▶ **Material supplied**:

┄┄┄┄┄┄┄┄┄┄

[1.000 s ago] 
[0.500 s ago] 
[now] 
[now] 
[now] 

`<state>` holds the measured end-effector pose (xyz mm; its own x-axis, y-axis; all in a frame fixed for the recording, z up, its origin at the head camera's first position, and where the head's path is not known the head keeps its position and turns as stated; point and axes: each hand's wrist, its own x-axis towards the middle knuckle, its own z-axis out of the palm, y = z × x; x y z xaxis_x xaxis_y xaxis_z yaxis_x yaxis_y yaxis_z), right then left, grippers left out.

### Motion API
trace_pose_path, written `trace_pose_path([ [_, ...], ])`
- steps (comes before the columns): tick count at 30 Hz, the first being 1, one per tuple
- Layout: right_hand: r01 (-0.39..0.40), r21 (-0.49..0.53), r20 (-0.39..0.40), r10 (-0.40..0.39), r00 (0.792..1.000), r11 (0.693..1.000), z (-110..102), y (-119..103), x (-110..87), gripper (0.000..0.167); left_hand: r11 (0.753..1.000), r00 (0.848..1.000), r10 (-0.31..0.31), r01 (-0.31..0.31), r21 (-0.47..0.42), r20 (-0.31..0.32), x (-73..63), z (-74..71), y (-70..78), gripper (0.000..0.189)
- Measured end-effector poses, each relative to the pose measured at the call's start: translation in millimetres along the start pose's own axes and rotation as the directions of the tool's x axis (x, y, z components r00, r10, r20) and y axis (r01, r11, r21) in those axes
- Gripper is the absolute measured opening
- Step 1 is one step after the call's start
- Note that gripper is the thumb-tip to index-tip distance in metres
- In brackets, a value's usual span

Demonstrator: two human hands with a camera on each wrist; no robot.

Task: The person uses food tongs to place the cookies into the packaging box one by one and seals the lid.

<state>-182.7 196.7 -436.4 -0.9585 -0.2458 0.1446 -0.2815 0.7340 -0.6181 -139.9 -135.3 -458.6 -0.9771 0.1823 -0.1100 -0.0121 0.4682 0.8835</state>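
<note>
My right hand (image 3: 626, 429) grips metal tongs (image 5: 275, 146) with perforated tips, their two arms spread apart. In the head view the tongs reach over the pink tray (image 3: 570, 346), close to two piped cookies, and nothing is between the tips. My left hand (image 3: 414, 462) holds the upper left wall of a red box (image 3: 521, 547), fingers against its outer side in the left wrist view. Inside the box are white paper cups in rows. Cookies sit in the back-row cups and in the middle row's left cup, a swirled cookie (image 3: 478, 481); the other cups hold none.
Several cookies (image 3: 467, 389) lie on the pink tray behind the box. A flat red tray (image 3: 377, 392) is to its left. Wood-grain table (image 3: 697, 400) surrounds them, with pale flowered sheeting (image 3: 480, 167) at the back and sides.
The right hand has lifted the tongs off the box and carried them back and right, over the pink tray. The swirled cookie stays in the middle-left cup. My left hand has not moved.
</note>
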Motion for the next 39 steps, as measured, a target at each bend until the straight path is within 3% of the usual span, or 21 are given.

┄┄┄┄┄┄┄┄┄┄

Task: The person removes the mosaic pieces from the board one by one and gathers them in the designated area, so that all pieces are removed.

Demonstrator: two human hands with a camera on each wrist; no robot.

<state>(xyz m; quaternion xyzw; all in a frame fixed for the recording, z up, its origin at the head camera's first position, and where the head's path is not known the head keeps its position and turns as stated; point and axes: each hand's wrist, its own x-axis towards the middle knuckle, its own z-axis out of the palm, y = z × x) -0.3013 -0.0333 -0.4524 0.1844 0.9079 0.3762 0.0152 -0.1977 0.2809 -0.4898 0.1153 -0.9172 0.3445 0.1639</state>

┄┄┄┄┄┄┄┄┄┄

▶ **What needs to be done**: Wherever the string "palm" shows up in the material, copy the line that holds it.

▶ **Exercise answer**:
`<state>` holds the measured end-effector pose (xyz mm; its own x-axis, y-axis; all in a frame fixed for the recording, z up, its origin at the head camera's first position, and where the head's path is not known the head keeps its position and turns as stated; point and axes: each hand's wrist, its own x-axis towards the middle knuckle, its own z-axis out of the palm, y = z × x; x y z xaxis_x xaxis_y xaxis_z yaxis_x yaxis_y yaxis_z), right then left, grippers left out.
<state>(xyz m; quaternion xyzw; all in a frame fixed for the recording, z up, its origin at the head camera's first position, and where the head's path is not known the head keeps its position and turns as stated; point and axes: each hand's wrist, its own x-axis towards the middle knuckle, its own z-axis out of the palm, y = z × x) -0.3013 -0.0333 -0.4524 0.1844 0.9079 0.3762 0.0152 -0.1977 0.2809 -0.4898 0.1153 -0.9172 0.3445 0.1639</state>

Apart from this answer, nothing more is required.